Die von der Schweizerischen Gesellschaft für Geschichte herausgegebene Schweizerische Zeitschrift für Geschichte (SZG) hat schon im Herbst 2007 ein Schwerpunktheft zur Geschichte der neuen Frauenbewegung publiziert. Es ist bemerkenswert, dass sich die im laufenden Jahr immerhin schon im 58. Jahrgang erscheinende SZG diesem Thema widmet. In Deutschland haben sich die etablierten Geschichtszeitschriften bislang dem Thema „Geschichte der sozialen Bewegungen“ noch gar nicht genähert, es ist ein relatives, wenn nicht absolutes Randthema. Man stelle sich nur vor, die Geschichte und Gesellschaft würde ein Heft zur Geschichte der Grünen oder der Friedensbewegung publizieren! In der Schweiz dagegen scheint es darüberhinaus üblich zu sein, jungen HistorikerInnen, die eben erst ihren akademischen Abschluss gemacht haben, Raum in Publikationen zu geben und ihre Arbeiten als – leider unveröffentlichte - Quellen zu zitieren.
Das vorliegende Heft enthält neben dem Vorwort von Kristina Schulz, die auch die Redaktion besorgte, sechs Artikel, sowie ein Interview. Zwei der Artikel sind in französischer Sprache und behandeln die Frauenbewegung im Tessin beziehungsweise in Genf.
Barbara Kunz berichtet über die FBB, die Frauenbefreiungsbewegung in Zürich. Die meisten Frauen der FBB begriffen sich auch als Teil der Neuen Linken. Der Artikel basiert auf der Magisterarbeit der Autorin, diese Abschlussarbeit wiederum wurde mit Methoden der Oral History erstellt. Ein weiterer Artikel und das Interview behandeln Fragen der Überlieferungsbildung und der Situation der Archive: Anita Ulrich, die Chefin des Schweizerischen Sozialarchiv, beklagt die Zufälligkeiten der Überlieferungsbildung, vor allem zur zweiten Frauenbewegung.

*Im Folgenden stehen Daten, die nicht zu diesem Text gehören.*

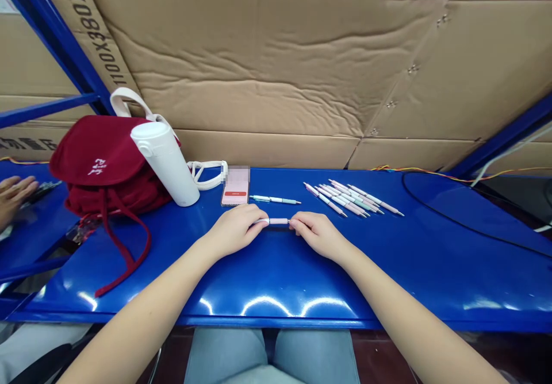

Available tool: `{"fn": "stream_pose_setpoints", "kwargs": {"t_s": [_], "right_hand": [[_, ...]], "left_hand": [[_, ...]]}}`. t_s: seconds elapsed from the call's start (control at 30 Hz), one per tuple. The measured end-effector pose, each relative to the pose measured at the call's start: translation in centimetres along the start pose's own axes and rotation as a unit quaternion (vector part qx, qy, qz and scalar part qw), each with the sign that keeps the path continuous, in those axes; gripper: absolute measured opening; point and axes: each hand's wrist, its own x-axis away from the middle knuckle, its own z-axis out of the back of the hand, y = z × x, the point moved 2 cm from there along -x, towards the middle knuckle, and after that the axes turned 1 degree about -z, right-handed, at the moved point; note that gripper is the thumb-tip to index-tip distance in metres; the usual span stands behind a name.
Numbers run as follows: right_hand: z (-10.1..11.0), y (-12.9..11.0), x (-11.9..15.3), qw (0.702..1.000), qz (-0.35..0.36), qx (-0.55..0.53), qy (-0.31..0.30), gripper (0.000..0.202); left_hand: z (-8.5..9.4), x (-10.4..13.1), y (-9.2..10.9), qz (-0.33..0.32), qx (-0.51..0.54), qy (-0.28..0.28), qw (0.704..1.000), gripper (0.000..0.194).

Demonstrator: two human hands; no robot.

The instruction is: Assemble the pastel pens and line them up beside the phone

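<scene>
Between my two hands a pale pink and white pen [278, 221] lies level, just above the blue tabletop [276, 275]. My left hand [238, 227] is closed around its left end, thumb and fingers pinching the barrel. At the other end, the fingertips of my right hand [317, 231] pinch the pen near its tip. Behind my hands lies a single teal and white pen [276, 199], apart from a loose pile of several pastel pens [345, 199] to the right.
A phone [236, 191] lies behind my left hand. Further left stand a white bottle [166, 162] and a dark red bag [103, 154] with a trailing strap. A black cable [448, 222] crosses the right side. Another person's hand [15, 197] shows at the far left.
</scene>
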Motion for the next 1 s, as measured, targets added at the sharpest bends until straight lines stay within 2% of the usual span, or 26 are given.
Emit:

Insgesamt seien die Quellenbestände aber ganz gut und auch ausreichend gesichert. Man möchte ergänzen: Dies dürfte nicht zuletzt auch an außerinstitutionellen Archiven liegen, wie etwa den im Netzwerk Frauenarchive Schweiz zusammengeschlossenen. Diese Archive sammeln Material und geben dieses dann, wenn sie auflösen, was gelegentlich vorkommt, an staatliche oder halbstaatliche Archive weiter. Nicht Teil des Netzwerkes Frauenarchive Schweiz ist die private Gosteli-Stiftung, ein Archiv zur Geschichte der schweizerischen Frauenbewegung, das seit Anfang der 1980er Jahre einschlägiges Material sammelt. Kristina Schulz debattiert mit Marthe Gosteli vom gleichnamigen Archiv und mit Peter Moser vom virtuellen Archiv für Agrargeschichte die Situation und die Probleme solcher Archive.
Schulz gibt in ihrem Beitrag, dem überraschend am Schluss platzierten Hauptartikel des Heftes, einen soliden Überblick zu Frauenbewegungen in Europa: Diese prägten ein Selbstverständnis aus, das Geschlecht als zentrale Kategorie der Vergemeinschaftung ansah. Schulz stellt ideengeschichtlich die verschiedenen theoretischen Stränge vor, die sich nach „1968“ entwickelten, beschreibt die Aktionsformen, und versucht die Folgen zu benennen.
Schweizerische Zeitschrift für Geschichte, H. 3/2007 - Neue Frauenbewegung in der Schweiz / Nouveau mouvement des femmes en Suisse, ca 150 S., ca 30 SFr.